Tuesday, 23rd October 2012 12:06 GMT By Dave Cook

PlayStation Network’s outage in 2011 left user accounts at the mercy of hackers, prompting a class-action lawsuit against Sony for failing to protect customer accounts. Get the details of the case’s collapse below.

CVG reports – by way of Courthouse News – that Sony’s charges were dismissed by US District Judge Anthony Battaglia.

The reason? “Because none of the named plaintiffs subscribed to premium PSN services, and thus received the PSN services free of cost,” Battaglia proclaimed, and he added that the plaintiff’s claim itself takes Sony’s responsibility out of the picture.

“Plaintiffs freely admit, plaintiffs’ personal information was stolen as a result of a criminal intrusion of Sony’s Network,” Battaglia explained, “Plaintiffs do not allege that Sony was in any way involved with the Data Breach.”

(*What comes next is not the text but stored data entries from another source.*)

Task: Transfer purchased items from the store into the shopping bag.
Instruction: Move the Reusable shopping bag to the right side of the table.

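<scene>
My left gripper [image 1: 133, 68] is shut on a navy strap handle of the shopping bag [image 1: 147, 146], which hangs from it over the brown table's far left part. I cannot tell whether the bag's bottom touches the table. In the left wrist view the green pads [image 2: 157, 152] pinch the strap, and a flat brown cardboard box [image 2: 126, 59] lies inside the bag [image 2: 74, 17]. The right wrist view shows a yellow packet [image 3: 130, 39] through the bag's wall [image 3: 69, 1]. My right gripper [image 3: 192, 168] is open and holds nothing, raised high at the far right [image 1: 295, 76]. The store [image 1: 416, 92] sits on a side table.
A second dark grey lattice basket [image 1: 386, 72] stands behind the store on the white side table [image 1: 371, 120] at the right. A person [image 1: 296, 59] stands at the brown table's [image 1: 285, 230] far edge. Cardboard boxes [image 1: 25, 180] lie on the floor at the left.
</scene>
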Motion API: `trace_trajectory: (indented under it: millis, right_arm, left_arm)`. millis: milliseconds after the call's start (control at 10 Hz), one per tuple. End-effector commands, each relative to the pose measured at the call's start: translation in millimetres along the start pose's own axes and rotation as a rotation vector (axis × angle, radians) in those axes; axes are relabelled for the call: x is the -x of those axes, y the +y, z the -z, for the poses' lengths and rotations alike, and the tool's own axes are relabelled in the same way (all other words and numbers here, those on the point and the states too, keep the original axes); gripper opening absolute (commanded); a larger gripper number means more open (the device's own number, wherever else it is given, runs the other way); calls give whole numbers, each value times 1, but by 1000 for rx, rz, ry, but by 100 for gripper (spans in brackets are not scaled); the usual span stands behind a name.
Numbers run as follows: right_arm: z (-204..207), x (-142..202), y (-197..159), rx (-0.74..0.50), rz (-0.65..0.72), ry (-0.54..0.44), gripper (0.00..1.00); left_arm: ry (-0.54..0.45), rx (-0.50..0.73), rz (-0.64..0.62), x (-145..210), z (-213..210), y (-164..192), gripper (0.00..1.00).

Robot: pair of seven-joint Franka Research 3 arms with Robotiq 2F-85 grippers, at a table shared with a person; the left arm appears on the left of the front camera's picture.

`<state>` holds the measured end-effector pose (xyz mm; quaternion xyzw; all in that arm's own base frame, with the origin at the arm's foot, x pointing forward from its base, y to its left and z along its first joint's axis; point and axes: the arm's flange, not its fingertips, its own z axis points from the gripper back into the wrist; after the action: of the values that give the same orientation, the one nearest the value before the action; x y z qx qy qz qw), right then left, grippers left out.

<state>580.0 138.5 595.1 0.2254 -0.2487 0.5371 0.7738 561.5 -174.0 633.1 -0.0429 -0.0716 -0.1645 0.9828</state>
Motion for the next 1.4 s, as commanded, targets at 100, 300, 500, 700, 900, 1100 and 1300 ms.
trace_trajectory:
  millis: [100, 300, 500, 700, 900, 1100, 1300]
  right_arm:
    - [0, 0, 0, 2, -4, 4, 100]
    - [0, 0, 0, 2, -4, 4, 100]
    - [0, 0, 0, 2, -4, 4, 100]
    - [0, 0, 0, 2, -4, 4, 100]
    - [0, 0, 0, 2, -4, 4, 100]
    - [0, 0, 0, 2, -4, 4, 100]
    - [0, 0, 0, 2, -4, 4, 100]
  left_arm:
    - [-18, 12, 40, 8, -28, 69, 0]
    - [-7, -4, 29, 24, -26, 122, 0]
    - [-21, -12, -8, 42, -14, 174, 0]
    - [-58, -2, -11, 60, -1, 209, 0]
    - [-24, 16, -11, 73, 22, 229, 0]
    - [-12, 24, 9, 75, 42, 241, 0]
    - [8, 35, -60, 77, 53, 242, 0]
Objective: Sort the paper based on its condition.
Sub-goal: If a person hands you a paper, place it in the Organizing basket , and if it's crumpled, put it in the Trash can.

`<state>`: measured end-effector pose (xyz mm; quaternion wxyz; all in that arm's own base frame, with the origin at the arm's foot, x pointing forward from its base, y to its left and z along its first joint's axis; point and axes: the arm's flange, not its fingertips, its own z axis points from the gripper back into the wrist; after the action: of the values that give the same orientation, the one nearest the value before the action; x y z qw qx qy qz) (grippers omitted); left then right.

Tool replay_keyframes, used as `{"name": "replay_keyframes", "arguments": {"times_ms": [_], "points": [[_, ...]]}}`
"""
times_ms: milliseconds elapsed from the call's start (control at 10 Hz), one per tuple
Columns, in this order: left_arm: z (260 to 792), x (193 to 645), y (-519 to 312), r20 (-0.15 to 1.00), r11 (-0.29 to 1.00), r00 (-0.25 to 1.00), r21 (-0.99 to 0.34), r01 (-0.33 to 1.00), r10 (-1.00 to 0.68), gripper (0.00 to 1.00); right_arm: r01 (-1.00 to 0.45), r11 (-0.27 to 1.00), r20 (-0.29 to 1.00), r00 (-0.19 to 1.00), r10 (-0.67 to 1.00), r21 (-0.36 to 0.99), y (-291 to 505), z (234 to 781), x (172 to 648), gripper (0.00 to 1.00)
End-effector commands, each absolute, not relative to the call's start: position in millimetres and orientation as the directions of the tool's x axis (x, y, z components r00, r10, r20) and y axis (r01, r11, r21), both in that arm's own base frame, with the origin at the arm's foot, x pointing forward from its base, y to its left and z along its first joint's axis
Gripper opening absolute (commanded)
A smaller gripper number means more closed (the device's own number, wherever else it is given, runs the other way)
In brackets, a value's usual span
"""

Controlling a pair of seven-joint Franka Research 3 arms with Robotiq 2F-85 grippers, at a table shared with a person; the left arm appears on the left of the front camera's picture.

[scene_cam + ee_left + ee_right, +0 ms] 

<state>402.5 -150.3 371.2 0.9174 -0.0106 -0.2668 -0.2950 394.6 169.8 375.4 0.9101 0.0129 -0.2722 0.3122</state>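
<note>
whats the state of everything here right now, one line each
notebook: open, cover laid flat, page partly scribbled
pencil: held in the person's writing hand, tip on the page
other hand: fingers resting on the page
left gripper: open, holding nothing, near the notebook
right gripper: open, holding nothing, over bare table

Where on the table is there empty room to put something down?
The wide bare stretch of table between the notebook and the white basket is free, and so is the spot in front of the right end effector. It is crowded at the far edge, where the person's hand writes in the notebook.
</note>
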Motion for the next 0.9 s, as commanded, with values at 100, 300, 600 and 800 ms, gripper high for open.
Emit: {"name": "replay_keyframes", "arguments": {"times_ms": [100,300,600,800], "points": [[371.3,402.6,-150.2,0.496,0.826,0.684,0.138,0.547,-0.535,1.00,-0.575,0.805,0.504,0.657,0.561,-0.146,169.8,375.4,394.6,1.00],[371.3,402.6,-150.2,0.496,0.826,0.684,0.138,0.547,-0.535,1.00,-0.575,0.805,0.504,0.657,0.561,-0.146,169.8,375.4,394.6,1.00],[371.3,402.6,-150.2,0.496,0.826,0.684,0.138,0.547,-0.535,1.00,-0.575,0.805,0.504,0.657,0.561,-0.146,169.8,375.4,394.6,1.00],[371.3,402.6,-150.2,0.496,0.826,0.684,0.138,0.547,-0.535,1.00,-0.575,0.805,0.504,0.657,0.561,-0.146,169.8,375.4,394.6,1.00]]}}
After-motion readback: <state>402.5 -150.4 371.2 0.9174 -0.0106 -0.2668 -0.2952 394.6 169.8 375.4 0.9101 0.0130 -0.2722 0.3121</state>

Battaglia also recognised that the end-user agreement accepted by all PSN users states that such errors may occur and that the service is not perfect, essentially suggesting that the plaintiffs accepted the terms at their own risk. Claims that Sony misrepresented the level of security on PSN were also thrown out as a result.

What do you make of the decision? Should further compensate be awarded, or is it time for the plaintiffs to stand down? Let us now what you think below.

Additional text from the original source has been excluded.